The patient tolerated the instillations well without any untoward effects. After his eighth dose, the patient developed rigors and fevers. There was concern for possible central nervous system infection so the final dose was held, CSF and blood cultures were sent, broad-spectrum antibiotics were started and a head CT was obtained. Head CT showed significant decrease in IVH (modified Graeb score 6, Le Roux 4, Figure 3). All cultures were negative for bacterial growth.
2 days after the eighth alteplase dose was given, the patient became more purposeful on motor examination had spontaneous eye opening and was extubated. The EVD was removed 2 days later on hospital day 11. The patient remained in the neuromedicine ICU for 15 days total, 9 days after his last dose of alteplase due to delirium, development of a ventilator-associated pneumonia, and Clostridium difficile infection.
On hospital day 48, he was medically stable for discharge. He was alert and oriented to person and place and intermittently to time. He was able to generate full fluent sentences. He had full strength in all extremities and was able to perform all activities of daily living but not all of his instrumental activities of daily living earning him a modified Rankin score (MRS) of 3. At 6-month follow-up, he has continued difficulty with memory and task follow-through but is otherwise back to his baseline, earning him an MRS of 2.

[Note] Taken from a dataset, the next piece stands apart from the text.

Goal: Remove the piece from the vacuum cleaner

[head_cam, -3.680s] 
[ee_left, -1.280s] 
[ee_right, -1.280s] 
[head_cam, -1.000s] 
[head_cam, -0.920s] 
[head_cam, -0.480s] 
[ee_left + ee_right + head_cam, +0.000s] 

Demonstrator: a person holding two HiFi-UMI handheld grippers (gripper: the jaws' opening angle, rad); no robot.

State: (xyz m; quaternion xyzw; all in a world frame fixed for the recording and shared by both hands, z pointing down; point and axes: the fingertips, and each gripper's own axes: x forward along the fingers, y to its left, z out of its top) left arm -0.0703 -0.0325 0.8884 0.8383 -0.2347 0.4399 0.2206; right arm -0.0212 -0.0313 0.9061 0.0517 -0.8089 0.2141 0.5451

There has been hesitancy in the use of intraventricular alteplase in cases where a vascular abnormality is known or suspected. Mayfrank et al. treated hemorrhages secondary to an aneurysm or AVM rupture without securing the underlying vessel abnormality. Their treatment initialization time was 8–15 h after hemorrhage in comparison to 55 h from ictus to treatment in the CLEAR III trial with comparable outcomes. In our case, a patient with MMD suffered no untoward effects from intraventricular alteplase though his MMD potentially placed him at a higher likelihood of bleeding. In fact, he was alert enough to be extubated 2 days after finishing his treatment. Even though the CLEAR III trial showed no difference in MRS 3 or lower scores between the placebo and treatment groups, it confirmed the safety of treatment. More aggressive treatment with intraventricular alteplase, earlier in the hospital course, with longer follow-up, may be the key in future investigations of alteplase to prove its effectiveness.
We report a case of successful use of intraventricular alteplase in a patient with moyamoya and a large IVH without hemorrhagic complications.